Do I continue down this path? Yes. If an extra two to five hours per week helps see Devante get into college, their family find an apartment and his mom find a sense of productive worth and value -- I feel like it’s a duty. I’ve dug my heels to deep to strut myself on. 

I’m in it alright. Devante wants to learn more about the food in my culture -- but refuses to eat anything green. Mom calls me at 2am when she forgets at Devante is at his friend’s apartment (in the same building!) and she’s fearing he is out alone. 

“I feel so lucky that you chose me. There are over 200 kids here in this school. I feel like it’s a miracle,” Devante said to me. 

It’s no miracle. It’s an obligation. This boy walks to and from school from a shelter in the Bronx. He’s a dark-skin Black boy, only 12 years-old, and about 5 foot 10. He’s stayed back a grade. So compared to his peers, he’s very grown and very developed. Given his situation, one could also argue, he’s very desperate. If one walks along a certain bridge connecting uptown Manhattan to the Bronx, there are many a circle of folks who would see value in such a vulnerable child. And as Black boys get shot simply walking to school asking for directions, I’m not about to let Devante succumb to his circumstance.  

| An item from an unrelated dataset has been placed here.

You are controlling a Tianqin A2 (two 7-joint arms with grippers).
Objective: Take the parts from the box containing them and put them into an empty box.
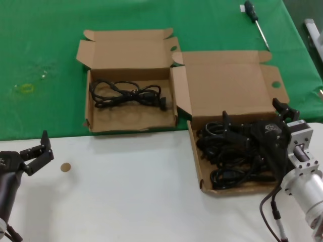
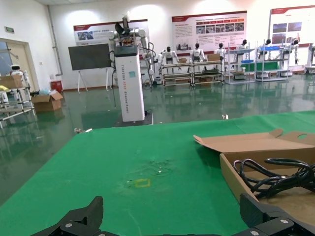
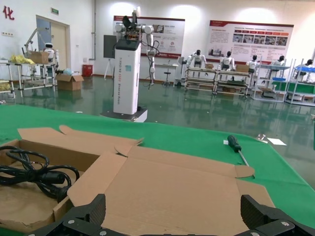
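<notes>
Looks like you're mid-transfer: your right pincer (image 1: pixel 255 118) hangs with jaws apart over the cable pile (image 1: pixel 237 156) in the larger box (image 1: pixel 198 161) at 4 o'clock. One cable (image 1: pixel 126 94) already sits in the smaller box (image 1: pixel 132 123) at 11. Next you'd drop down and close on one bundle only. Left pincer (image 1: pixel 41 151) idles apart at 8 on the desk (image 1: pixel 131 191). No writing readable on the boxes.

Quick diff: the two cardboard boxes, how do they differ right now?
Contents: the larger box holds a heap of black cables; the smaller box holds a single coiled cable.
Size: the larger box has the wider lid.
Position: the larger box lies at the robot's right under the open right gripper; the smaller box lies farther back, centre-left.
Shared: both are brown cardboard with lids open.
</notes>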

Sure, I don’t get paid for any of this and I’m pulling out my hair to string together any minute I have between yoga classes and business meetings to line up job interviews for mom and take Devate out shopping for his graduation dance outfit. 

But do guidance counselors get paid overtime? Guidance counselors have caseloads, on average, of up to 1,000 students. Don’t try to convince me that all of that work is done between the school hours of 8am to 3pm. If there’s anything I’ve learned from this experience, it’s that guidance counselors don’t just counsel the student. 

Parental education, family income, parental incarceration and family structure are all contributing factors to student success. Since Devante already knocks out three of those four, it’s easy to see how important it is for any caring person -- not just guidance counselors -- to help families get on their feet in order for there to be any chance of student success.